▶ **What the task asks**: Exactly the line that contains "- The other" and the lines following it to the end of the data are to be reproduced, and nothing more.

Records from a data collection
Segment Open

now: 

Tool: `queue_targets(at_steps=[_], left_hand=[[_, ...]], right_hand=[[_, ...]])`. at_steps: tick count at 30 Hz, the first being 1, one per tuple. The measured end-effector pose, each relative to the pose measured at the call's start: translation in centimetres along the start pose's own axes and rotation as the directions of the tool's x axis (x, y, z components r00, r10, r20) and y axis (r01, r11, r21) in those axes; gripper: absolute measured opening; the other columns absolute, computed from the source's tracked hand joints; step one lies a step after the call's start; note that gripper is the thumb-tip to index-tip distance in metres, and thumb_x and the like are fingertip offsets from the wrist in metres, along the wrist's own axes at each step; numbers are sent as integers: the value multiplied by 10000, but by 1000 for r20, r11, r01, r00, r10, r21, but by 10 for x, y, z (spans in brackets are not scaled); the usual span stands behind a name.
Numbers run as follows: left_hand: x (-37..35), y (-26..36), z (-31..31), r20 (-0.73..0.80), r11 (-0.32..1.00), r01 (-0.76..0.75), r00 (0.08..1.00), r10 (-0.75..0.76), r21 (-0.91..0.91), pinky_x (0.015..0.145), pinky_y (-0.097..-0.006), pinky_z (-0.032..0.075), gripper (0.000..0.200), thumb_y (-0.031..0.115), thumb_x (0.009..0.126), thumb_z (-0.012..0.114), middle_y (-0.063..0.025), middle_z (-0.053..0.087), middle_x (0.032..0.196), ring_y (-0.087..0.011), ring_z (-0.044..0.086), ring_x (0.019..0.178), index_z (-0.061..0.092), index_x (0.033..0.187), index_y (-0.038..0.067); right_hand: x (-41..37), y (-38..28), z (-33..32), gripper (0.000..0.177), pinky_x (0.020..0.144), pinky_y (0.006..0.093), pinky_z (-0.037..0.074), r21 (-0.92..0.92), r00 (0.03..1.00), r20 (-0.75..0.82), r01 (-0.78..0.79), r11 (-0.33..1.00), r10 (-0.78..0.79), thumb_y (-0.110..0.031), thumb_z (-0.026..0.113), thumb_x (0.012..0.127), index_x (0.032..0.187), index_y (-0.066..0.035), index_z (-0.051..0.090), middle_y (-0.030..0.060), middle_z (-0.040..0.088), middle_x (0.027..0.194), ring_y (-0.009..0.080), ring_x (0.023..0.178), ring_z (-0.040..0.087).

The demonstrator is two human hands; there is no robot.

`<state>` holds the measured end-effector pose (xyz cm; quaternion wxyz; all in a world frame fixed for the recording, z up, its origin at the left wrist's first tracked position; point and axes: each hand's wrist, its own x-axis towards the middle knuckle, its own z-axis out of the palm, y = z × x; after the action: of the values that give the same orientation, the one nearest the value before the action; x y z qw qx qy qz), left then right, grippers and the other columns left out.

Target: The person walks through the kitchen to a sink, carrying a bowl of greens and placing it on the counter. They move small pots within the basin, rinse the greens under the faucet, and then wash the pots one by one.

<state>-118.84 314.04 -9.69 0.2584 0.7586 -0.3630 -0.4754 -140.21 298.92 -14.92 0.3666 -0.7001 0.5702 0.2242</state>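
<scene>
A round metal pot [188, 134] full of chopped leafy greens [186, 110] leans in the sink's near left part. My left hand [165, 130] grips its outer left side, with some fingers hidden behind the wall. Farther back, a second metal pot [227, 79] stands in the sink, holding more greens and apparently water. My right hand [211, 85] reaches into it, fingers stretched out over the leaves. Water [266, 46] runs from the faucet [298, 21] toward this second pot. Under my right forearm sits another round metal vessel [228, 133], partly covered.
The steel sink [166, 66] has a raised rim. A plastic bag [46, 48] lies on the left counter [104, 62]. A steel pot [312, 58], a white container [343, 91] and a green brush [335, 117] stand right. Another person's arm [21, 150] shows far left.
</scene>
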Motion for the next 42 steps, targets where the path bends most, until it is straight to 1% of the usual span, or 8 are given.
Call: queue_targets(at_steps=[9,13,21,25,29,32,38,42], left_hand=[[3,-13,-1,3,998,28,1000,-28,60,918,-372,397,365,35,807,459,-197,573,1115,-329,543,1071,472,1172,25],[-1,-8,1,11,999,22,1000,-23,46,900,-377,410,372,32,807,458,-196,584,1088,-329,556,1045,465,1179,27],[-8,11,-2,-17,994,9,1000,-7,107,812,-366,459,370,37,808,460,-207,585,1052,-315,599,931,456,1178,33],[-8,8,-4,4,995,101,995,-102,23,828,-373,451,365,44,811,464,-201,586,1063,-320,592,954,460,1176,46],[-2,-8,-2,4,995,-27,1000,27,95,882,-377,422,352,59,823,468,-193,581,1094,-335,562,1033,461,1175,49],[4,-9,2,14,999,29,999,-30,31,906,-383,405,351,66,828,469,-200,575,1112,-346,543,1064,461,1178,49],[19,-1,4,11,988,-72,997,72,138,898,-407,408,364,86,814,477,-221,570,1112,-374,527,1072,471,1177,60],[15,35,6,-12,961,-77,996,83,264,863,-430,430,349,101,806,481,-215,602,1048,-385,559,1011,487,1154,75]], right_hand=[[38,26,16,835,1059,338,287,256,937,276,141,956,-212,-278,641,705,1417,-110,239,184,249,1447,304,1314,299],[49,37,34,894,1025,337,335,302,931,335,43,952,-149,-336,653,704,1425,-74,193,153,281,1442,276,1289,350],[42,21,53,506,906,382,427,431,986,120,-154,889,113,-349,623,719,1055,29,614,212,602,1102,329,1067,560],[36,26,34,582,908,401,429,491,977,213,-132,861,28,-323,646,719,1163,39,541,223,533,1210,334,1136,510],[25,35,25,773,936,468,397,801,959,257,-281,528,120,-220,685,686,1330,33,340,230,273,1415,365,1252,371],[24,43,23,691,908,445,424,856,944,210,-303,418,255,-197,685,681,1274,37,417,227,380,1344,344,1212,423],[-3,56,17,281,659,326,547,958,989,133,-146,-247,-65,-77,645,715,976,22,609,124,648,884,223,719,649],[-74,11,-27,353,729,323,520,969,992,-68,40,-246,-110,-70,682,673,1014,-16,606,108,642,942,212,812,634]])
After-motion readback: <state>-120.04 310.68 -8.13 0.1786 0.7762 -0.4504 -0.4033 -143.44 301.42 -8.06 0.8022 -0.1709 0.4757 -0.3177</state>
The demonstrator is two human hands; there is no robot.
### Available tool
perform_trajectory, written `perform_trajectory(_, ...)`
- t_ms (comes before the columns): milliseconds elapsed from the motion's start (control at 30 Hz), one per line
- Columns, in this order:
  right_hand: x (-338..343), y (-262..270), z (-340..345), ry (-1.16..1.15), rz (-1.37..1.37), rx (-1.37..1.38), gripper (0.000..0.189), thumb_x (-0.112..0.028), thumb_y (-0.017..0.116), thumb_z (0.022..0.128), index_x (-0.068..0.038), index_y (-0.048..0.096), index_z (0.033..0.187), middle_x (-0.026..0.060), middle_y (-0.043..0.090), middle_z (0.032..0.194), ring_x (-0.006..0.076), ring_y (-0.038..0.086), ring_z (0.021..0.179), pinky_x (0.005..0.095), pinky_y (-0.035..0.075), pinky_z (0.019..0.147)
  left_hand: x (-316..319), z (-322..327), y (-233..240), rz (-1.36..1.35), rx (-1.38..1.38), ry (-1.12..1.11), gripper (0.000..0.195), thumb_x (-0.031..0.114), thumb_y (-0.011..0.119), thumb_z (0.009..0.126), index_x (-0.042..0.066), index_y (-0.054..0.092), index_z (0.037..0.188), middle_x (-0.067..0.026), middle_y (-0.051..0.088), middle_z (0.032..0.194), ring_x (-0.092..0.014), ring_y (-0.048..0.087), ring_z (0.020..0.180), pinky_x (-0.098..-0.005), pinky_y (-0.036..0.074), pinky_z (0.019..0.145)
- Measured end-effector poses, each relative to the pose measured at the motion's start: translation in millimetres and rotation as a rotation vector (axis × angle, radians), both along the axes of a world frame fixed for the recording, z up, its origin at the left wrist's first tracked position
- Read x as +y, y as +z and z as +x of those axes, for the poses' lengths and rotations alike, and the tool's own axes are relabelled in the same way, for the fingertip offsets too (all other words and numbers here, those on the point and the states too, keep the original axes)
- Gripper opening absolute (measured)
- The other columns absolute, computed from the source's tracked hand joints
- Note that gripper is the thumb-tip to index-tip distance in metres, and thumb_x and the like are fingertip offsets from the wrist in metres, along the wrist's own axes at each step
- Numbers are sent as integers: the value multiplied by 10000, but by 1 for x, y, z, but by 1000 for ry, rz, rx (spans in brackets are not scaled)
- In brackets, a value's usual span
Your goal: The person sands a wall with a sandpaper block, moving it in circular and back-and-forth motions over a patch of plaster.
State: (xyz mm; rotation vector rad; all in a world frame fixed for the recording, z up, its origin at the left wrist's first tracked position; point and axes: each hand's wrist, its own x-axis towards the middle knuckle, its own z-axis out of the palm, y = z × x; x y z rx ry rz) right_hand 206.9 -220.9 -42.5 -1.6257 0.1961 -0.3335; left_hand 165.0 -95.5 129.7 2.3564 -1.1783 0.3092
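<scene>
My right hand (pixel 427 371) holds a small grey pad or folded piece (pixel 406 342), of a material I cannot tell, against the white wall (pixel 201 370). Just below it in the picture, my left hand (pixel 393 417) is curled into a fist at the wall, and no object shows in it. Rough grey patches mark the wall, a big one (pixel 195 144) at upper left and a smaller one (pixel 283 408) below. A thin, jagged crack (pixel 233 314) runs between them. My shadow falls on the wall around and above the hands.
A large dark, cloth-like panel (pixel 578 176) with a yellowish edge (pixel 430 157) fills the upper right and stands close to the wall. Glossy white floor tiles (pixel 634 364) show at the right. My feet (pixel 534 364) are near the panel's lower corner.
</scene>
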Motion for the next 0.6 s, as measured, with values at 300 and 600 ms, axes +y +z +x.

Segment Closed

▶ **Response box**:
- The other columns absolute, computed from the source's tracked hand joints
- Note that gripper is the thumb-tip to index-tip distance in metres, and thumb_x and the like are fingertip offsets from the wrist in metres, along the wrist's own axes at each step
- Numbers are sent as integers: the value multiplied by 10000, but by 1 for x, y, z, but by 1000 for ry, rz, rx (spans in brackets are not scaled)
- In brackets, a value's usual span
Your goal: The person sands a wall with a sandpaper block, moving it in circular and back-and-forth motions over a patch of plaster.
State: (xyz mm; rotation vector rad; all in a world frame fixed for the recording, z up, its origin at the left wrist's first tracked position; point and axes: each hand's wrist, its own x-axis towards the middle knuckle, its own z-axis out of the palm, y = z × x; x y z rx ry rz) right_hand 206.9 -220.9 -42.5 -1.6257 0.1961 -0.3335; left_hand 165.0 -95.5 129.7 2.3564 -1.1783 0.3092
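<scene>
My right hand (pixel 427 371) holds a small grey pad or folded piece (pixel 406 342), of a material I cannot tell, against the white wall (pixel 201 370). Just below it in the picture, my left hand (pixel 393 417) is curled into a fist at the wall, and no object shows in it. Rough grey patches mark the wall, a big one (pixel 195 144) at upper left and a smaller one (pixel 283 408) below. A thin, jagged crack (pixel 233 314) runs between them. My shadow falls on the wall around and above the hands.
A large dark, cloth-like panel (pixel 578 176) with a yellowish edge (pixel 430 157) fills the upper right and stands close to the wall. Glossy white floor tiles (pixel 634 364) show at the right. My feet (pixel 534 364) are near the panel's lower corner.
</scene>
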Motion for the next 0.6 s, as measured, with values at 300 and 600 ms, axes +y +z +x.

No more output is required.